▶ TASK INSTRUCTIONS:
Copy each line of the material in which the word "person" appears.
╭──
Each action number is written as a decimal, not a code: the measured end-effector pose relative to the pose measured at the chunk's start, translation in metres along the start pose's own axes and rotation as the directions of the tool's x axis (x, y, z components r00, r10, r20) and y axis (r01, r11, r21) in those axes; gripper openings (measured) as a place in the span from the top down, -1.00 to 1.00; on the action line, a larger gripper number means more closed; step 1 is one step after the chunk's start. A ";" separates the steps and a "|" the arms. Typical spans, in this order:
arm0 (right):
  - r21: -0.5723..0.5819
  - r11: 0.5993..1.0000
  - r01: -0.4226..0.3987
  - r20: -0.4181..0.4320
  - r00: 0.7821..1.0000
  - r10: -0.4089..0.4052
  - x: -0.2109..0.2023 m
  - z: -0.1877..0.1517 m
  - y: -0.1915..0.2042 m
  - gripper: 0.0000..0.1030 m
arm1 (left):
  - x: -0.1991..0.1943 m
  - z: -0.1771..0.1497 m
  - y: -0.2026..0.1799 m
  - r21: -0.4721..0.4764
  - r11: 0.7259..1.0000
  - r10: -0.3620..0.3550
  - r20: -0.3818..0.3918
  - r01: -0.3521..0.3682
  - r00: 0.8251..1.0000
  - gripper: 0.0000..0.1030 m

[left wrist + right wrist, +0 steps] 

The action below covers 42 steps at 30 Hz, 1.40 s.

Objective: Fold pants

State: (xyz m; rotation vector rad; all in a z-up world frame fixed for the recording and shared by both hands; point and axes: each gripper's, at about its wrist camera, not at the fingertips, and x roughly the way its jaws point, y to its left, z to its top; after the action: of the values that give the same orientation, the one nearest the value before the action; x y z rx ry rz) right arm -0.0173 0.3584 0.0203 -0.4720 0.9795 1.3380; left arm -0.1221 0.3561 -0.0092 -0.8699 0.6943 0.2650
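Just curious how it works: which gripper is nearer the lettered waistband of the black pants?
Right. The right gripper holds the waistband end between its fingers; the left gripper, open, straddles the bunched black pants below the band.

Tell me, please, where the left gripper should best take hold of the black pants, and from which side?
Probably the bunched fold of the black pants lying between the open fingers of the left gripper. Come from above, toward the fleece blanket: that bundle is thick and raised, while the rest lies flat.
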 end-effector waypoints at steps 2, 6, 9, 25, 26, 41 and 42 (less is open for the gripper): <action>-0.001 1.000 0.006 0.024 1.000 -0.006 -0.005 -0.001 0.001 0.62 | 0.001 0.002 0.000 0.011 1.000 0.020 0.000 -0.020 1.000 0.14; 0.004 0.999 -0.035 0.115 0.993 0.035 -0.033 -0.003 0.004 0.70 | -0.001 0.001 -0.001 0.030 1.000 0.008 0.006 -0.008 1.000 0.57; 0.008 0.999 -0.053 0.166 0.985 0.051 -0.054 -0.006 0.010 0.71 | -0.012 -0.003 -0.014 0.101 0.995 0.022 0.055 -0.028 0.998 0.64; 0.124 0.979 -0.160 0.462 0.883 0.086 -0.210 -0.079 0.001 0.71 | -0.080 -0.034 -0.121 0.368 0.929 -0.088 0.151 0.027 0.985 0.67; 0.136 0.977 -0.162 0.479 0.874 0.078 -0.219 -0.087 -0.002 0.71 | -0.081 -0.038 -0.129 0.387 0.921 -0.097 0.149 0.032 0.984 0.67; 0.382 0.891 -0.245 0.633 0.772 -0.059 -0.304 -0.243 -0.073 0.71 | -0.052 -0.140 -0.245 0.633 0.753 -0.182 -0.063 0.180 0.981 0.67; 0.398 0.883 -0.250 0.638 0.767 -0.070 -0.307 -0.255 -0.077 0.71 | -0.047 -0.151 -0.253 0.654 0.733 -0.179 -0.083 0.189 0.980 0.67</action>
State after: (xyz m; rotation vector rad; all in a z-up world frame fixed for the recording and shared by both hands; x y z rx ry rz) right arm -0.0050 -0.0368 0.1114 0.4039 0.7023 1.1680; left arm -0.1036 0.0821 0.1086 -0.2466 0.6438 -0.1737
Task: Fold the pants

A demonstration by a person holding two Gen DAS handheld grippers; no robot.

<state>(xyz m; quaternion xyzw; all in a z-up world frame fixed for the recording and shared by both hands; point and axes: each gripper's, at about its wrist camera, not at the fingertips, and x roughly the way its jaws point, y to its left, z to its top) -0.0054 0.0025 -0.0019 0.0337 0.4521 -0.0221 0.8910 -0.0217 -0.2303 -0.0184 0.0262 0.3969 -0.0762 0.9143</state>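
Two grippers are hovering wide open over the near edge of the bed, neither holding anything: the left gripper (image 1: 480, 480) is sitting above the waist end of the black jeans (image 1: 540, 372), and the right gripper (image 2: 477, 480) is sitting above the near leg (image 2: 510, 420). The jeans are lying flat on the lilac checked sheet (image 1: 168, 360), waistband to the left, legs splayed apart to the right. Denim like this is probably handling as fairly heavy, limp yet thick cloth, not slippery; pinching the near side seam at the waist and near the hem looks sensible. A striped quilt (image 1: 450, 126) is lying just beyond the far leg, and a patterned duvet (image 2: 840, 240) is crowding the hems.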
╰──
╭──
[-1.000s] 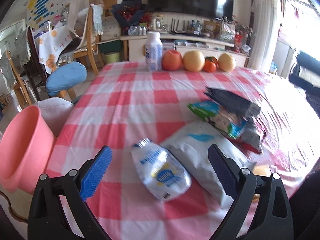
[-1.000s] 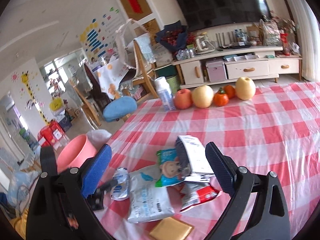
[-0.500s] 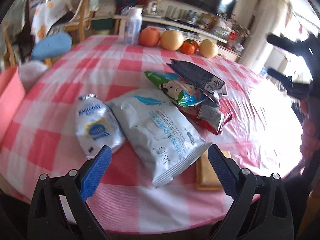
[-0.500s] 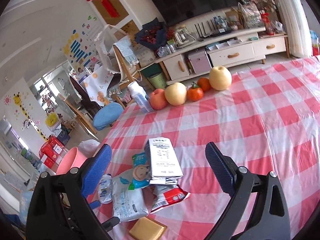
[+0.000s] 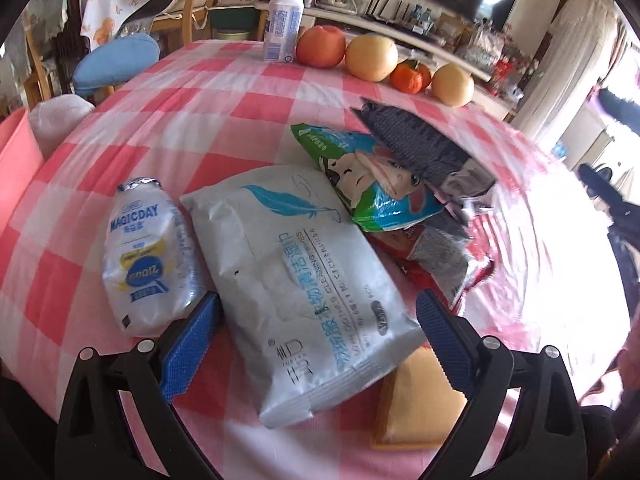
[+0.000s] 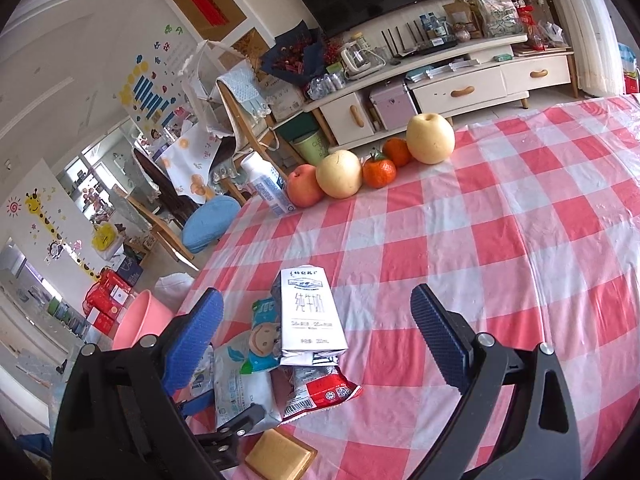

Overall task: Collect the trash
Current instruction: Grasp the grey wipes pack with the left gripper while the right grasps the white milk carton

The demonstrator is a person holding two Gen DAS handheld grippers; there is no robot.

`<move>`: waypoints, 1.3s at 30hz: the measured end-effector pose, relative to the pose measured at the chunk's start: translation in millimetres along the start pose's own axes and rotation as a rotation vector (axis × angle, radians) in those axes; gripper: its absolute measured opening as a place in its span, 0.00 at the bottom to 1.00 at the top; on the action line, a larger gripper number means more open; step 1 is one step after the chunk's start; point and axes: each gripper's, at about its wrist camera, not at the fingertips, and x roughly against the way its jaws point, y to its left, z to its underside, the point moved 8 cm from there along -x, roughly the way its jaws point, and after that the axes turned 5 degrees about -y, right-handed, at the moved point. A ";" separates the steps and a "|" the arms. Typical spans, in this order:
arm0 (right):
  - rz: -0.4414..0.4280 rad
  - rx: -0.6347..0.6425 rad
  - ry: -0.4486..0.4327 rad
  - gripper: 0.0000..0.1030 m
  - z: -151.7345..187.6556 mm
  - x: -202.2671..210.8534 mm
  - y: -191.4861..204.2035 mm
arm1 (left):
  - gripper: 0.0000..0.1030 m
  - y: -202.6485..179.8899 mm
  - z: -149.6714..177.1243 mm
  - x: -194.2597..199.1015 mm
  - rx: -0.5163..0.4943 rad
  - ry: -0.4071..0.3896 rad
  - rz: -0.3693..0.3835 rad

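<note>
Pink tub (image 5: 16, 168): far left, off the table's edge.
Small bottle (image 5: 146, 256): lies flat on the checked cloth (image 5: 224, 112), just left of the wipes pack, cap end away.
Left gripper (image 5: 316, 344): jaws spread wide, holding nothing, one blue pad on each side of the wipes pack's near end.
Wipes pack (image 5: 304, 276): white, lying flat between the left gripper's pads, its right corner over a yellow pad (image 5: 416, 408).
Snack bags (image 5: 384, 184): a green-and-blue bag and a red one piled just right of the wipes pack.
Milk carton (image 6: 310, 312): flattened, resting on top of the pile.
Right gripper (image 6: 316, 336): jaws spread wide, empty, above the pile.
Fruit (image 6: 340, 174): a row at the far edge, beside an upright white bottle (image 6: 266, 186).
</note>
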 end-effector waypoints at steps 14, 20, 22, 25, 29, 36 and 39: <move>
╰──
▶ OUTPUT OF THE TASK:
A demonstration by a person holding two Gen DAS handheld grippers; no robot.
The demonstrator is a person holding two Gen DAS handheld grippers; there is no robot.

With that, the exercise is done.